A côté du coup de théâtre CIH, plusieurs autres grosses boîtes sont mises sur le grill, plus discrètement mais aussi sûrement. La CNSS (Caisse Nationale de Sécurité Sociale) est accusée de détournement de fonds. La BNDE (Banque nationale du Développement Economique) aurait surtout participé à développer ceux qu’elle voulait bien. L’OFPPT doit également répondre de ses actes, recouvrant des frais de formation en entreprises totalement fictives et remboursant des sociétés qui, pour certaines, auraient été créées à l’occasion par des fonctionnaires même de l’OFPPT.
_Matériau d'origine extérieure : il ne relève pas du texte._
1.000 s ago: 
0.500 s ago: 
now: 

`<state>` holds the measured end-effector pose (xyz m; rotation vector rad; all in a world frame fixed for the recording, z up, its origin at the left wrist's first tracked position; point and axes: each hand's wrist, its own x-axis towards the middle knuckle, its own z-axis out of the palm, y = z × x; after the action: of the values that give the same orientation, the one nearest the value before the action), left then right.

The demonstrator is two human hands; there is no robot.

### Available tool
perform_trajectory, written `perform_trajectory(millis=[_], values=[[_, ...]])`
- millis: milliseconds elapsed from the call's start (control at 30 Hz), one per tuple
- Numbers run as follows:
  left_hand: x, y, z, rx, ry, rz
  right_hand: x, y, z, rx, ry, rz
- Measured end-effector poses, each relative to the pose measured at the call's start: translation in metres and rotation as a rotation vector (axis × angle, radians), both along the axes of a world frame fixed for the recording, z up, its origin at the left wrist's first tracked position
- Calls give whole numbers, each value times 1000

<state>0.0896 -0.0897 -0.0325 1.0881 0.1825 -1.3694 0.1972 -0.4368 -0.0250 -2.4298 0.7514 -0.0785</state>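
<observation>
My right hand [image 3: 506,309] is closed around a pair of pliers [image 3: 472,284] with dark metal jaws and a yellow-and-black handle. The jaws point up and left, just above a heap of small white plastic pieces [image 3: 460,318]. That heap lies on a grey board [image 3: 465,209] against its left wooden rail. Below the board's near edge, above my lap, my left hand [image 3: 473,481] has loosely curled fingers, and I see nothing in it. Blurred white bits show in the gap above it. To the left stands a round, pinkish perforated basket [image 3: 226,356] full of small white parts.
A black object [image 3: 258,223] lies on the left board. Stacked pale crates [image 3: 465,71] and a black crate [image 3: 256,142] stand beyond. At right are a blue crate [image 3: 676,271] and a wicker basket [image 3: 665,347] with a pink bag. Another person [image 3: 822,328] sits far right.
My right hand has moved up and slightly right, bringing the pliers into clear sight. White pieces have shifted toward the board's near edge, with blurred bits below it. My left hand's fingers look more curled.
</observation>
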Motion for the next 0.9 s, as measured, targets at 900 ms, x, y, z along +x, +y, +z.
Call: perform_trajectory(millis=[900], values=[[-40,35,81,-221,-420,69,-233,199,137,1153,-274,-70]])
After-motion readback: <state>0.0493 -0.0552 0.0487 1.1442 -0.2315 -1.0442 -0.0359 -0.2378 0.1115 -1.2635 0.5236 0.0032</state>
Ainsi, la pléthore d’exemples et l’expérience personnelle de chacun objective l’omniprésence d’une fêlure qui, non seulement érode l’activité économique et la société, mais sape la gouvernance même de ce pays, et plus grave, mine les mentalités. En dehors de la presse, système de revendication parallèle, et de la justice qui, si elle n’est pas gangrenée jusqu’à la moëlle, souffre d’un sérieux et pathétique décalage entre les lois, les normes et leurs applicabilités, il ne subsiste qu’un seul organe de revendication, Diwan El Madalim. Un médiateur aux attributions très limitées et qui, pour preuve de son incompétence ou du moins de sa malposition, aurait réfuté près de 16.000 plaintes au courant de l’année passée, tandis que Transparency Maroc s’impatiente de l’aval et des financements d’un Centre d’aide juridique et légale aux victimes de la corruption. Mais qui pourrait lutter contre un mal qui demeure un problème de gouvernance, pour lequel il n’existe quasiment aucun système de recours capable de réduire l’immense déséquilibre entre l’administré et son administrateur. L’indice de perception de la corruption 2006 a été publié le 6 novembre dernier : 79ème rang mondial. Le Maroc a encore gagné une place dans le mauvais sens de l’échelle. Au royaume de l’ombre, le bakchich a encore de beaux jours devant lui.